Ruffin, J., concurs. Beasley, C. J., concurs specially. Johnson, J., disqualified.The Fulton County Commission and its members, in their official capacities, were also named as defendants but were later dismissed from the action, without prejudice.
The Board also raised the statute of limitation (OCGA § 9-3-22) and laches in its answer. We do not reach issues relating to these defenses, however, since neither defense was pressed in the trial court nor enumerated as error on appeal. But in this regard see McQuillin, Vol. 3, The Law of Municipal Corporations, § 12.170 (3rd ed.).
The Board originally appealed to the Supreme Court of Georgia, based on jurisdiction conferred pursuant to Art. VI, Sec. VI, Par. Ill (5) of the Georgia Constitution of 1983. This provision provides that, “[ujnless otherwise provided by law, the Supreme Court shall have appellate jurisdiction of. . . [a]ll cases involving extraordinary remedies.” And even though mandamus has long been considered by Georgia’s Supreme Court as an “extraordinary” remedy for purposes of assigning jurisdiction under this constitutional provision (particularly in cases where the relief sought was ancillary to an underlying issue of law), Settle v.
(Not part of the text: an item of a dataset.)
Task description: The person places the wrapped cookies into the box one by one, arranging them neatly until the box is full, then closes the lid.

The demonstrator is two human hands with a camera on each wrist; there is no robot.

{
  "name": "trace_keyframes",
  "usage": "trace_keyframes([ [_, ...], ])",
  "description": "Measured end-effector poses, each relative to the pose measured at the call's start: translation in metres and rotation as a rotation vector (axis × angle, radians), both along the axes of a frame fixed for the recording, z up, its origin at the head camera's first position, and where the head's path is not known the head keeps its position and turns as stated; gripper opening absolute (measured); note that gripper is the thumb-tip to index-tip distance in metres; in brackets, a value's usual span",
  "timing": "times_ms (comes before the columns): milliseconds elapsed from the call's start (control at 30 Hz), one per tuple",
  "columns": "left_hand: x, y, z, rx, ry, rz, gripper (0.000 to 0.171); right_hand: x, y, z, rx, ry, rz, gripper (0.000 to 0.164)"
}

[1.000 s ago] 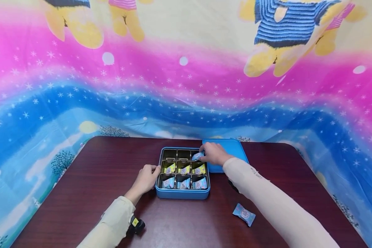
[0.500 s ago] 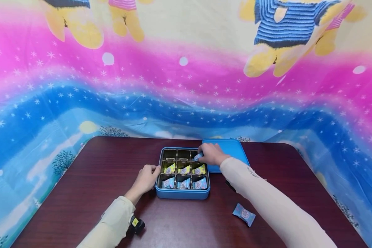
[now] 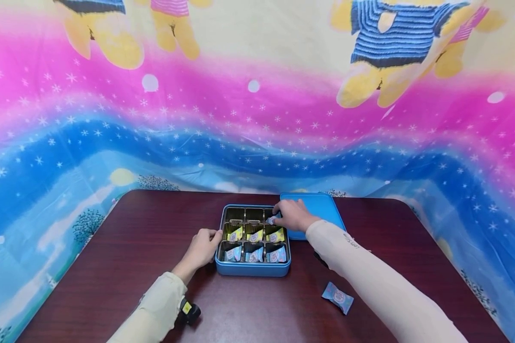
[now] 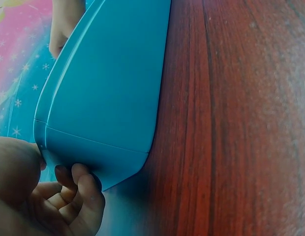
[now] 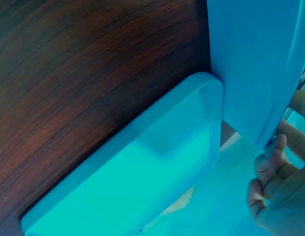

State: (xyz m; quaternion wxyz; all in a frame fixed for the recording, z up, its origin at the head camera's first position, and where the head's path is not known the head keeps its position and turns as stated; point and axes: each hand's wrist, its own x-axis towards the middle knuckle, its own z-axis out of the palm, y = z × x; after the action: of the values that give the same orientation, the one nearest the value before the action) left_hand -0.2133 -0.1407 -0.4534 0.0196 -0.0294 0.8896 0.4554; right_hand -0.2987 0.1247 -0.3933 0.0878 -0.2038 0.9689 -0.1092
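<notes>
Backdrop (image 3: 257, 119): printed cloth, pink over blue, hung behind the bench (image 3: 154, 219) and down its sides, probably as a screen. Bench: dark red-brown wood grain, 2 rounded far corners in view.

Box (image 3: 253, 270): blue, top off, standing flat between the far corners, set in from the far edge. 9 compartments, 3 rows of 3; dividers (image 3: 254, 221) presumably there to give each piece its own slot.

Lid (image 3: 328, 209): brighter blue, lying by the far edge, right of the box, 1 corner seemingly touching the box wall. Likely parked there to leave the box top accessible.

Hands, 2. Left hand (image 3: 202, 247): gripping the box's left side, thumb at the rim, fingers curled against the wall; I read it as bracing against sliding. Right hand (image 3: 293, 214): narrow, thumb and fingers pinching a blue packet (image 3: 272, 219) at the far-right compartment. Fingertip hold probably suits so tight a slot.

Small pieces. Middle row: 3 yellow packets (image 3: 254, 236). Nearest row: 3 light-blue packets (image 3: 254, 255); looks sorted by colour. Loose packet (image 3: 338, 298): also blue, flat on the bench between box and right edge, nearside, probably within easy right-hand reach.
</notes>
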Motion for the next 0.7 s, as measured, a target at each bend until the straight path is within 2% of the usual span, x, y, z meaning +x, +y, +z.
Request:
trace_keyframes([
  [233, 0.000, 0.001, -0.002, -0.004, 0.014, 0.000, 0.038, 0.000, 0.006, -0.005, -0.068, 0.030, 0.014, 0.029],
  [467, -0.001, 0.001, -0.002, -0.005, 0.008, -0.002, 0.038, 0.002, 0.012, -0.001, -0.119, 0.039, 0.003, 0.029],
  [700, -0.002, 0.002, -0.003, -0.013, 0.005, 0.000, 0.039, 0.006, 0.019, 0.003, -0.117, 0.066, -0.001, 0.028],
])
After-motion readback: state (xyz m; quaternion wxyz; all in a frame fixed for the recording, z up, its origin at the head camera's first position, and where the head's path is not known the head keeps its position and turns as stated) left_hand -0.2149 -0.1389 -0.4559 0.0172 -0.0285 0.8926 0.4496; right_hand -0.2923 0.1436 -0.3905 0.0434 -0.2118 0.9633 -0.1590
McWhorter, 203 Ga. 93 (1) (45 SE2d 210), the Supreme Court transferred the Board’s appeal to the Georgia Court of Appeals via the following order: “It appearing that the mandamus relief sought in this action is ancillary to the underlying issues of law raised on appeal, the appeal is transferred to the Court of Appeals. See Pittman v. Harbin Clinic Professional Association, 263 Ga. 66 (428 SE2d 328) (1993); Beauchamp v. Knight, 261 Ga. 608 (409 SE2d 208) (1991).” All Justices concurred, except Justice George H. Carley, who dissented. We comply with the Supreme Court’s transfer order and consider the case sub judice because Art. VI, Sec. VI, Par. VI of the Georgia Constitution of 1983 provides that “[t]he decisions of the Supreme Court shall bind all other courts as precedents.” See Crotty v. Crotty, 219 Ga. App. 408, 409 (1) (465 SE2d 517).
Similar logic can just as easily be employed to support Mabry’s view that members of the county’s personnel board are eligible under the 1982 ordinance. For instance, the pension ordinance does not precisely enumerate all persons eligible for pension benefits, but does exclude eligibility for specific classes of individuals. Thus, since these exclusions do not include members of the Fulton County Personnel Board, it may be inferred that the Fulton County Commission intended to extend pension benefits to members of the county’s personnel board.